Filistin’e yıllarca güç veren Suriye, dokuz yıldır kendi derdiyle, ABD ve İsrail’in kontrol ettiği örgütlerin saldırılarıyla uğraşıyor.
Suriye zayıfladıkça Filistin direnişi güç kaybetti. Çok değil on yıl önce İsrail saldırılarına mutlaka bir cevap verilirdi. Altı gün önce Gazze’de Filistinli direnişçi Ebu’l Ata’nın üzerine bomba yağdırıldı. Sessizce izledik.
Suriye ve Türkiye dostluğu her şeyden önce her iki ülkenin güvenliği ve ekonomik çıkarları için zorunludur. Astana sürecinde aslında Suriye de var. Rusya’yla ittifakta buluştuk. İran’la dostlukta buluştuk. Suriye BM’ye gönderdiği mektupta PKK/PYD’yi “ABD’nin bölücü kuvveti” olarak niteledi. Bölücülüğe karşı buluştuk.
Mehmetçik Barış Pınarı Harekatı’yla sadece ülkemizin değil Suriye’nin de toprak bütünlüğünü sağlıyor.
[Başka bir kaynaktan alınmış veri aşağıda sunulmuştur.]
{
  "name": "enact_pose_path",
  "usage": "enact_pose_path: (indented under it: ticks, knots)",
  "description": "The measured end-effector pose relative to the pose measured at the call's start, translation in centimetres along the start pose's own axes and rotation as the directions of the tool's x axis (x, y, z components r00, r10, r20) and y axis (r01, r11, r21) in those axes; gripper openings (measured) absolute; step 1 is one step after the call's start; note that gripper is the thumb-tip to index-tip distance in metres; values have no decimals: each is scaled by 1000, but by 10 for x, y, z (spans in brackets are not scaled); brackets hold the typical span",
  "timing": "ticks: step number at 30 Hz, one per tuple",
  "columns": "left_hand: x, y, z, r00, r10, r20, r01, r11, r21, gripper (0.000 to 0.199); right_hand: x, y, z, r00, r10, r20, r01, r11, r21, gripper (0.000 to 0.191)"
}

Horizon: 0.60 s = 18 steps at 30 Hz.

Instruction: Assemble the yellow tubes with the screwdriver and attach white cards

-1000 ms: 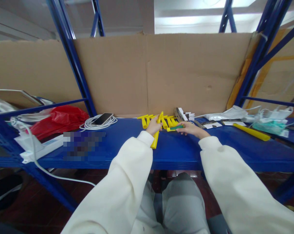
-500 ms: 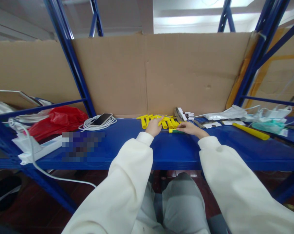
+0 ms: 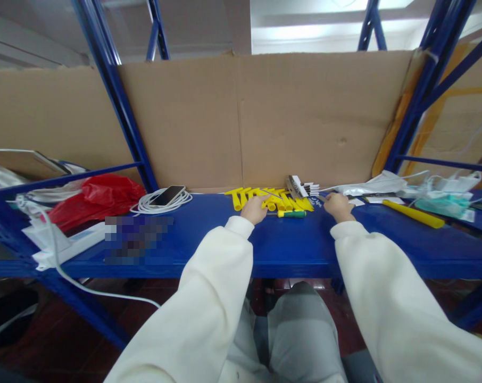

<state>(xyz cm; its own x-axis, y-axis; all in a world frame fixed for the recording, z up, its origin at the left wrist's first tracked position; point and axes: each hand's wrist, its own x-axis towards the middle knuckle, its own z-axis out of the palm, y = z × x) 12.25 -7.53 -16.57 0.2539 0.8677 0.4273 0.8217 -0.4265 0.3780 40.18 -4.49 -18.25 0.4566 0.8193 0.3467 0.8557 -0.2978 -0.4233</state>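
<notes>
Over the left end of a row of yellow T-shaped plastic pieces (image 3: 279,202), my left hand (image 3: 254,209) is closed with its fingertips among them. What it grips, if anything, is hidden. A thin grey strip (image 3: 269,192) lies across the yellow pieces just beyond those fingers. In front of the row lies a screwdriver (image 3: 292,214) with a green and yellow handle, untouched. My right hand (image 3: 339,206) is closed, its fingertips pinched at a small dark flat item (image 3: 321,198) too small to name. Dark and white flat packs (image 3: 356,202) lie partly behind it.
Small boxes with white ends (image 3: 299,187) stand behind the yellow pieces. A yellow tube (image 3: 414,214) and masks (image 3: 442,205) lie right. Leftward are a phone (image 3: 168,195) on a coiled white cable (image 3: 145,205) and a red bag (image 3: 101,197). Cardboard (image 3: 241,122) backs the blue shelf (image 3: 209,250).
My right hand has left the screwdriver and moved right to the flat packs, closing its fingers. My left hand shifted slightly right. The grey strip now shows across the yellow pieces.
</notes>
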Motion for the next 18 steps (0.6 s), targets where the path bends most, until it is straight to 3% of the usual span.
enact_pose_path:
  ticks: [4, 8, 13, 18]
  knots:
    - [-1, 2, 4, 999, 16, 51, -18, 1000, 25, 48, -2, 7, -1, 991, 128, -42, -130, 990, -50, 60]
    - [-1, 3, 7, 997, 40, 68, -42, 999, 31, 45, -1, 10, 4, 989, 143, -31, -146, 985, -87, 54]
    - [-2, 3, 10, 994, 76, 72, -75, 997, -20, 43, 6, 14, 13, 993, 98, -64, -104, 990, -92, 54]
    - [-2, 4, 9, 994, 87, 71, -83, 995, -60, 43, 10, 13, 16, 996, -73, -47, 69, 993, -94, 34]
Dışişleri Bakanı Çavuşoğlu geçen hafta ABD’nin Suriye petrollerine el koyamayacağını açıkladı. ABD’ye karşı buluştuk.
İki yıl önce bugünlerde Kudüs için Suriye’yle, Birleşmiş Milletler’de bile aynı tarafta yer aldık.
Mücadele bizi aynı mevzilerde buluşturuyor.
Bazen takıntı ve inatları yıkacak vicdani hamleler gerekir.
Ebu’l Ata’nın öldürülmesi vicdanları titrettiyse önümüze getirdiği görevi yerine getirme zamanıdır...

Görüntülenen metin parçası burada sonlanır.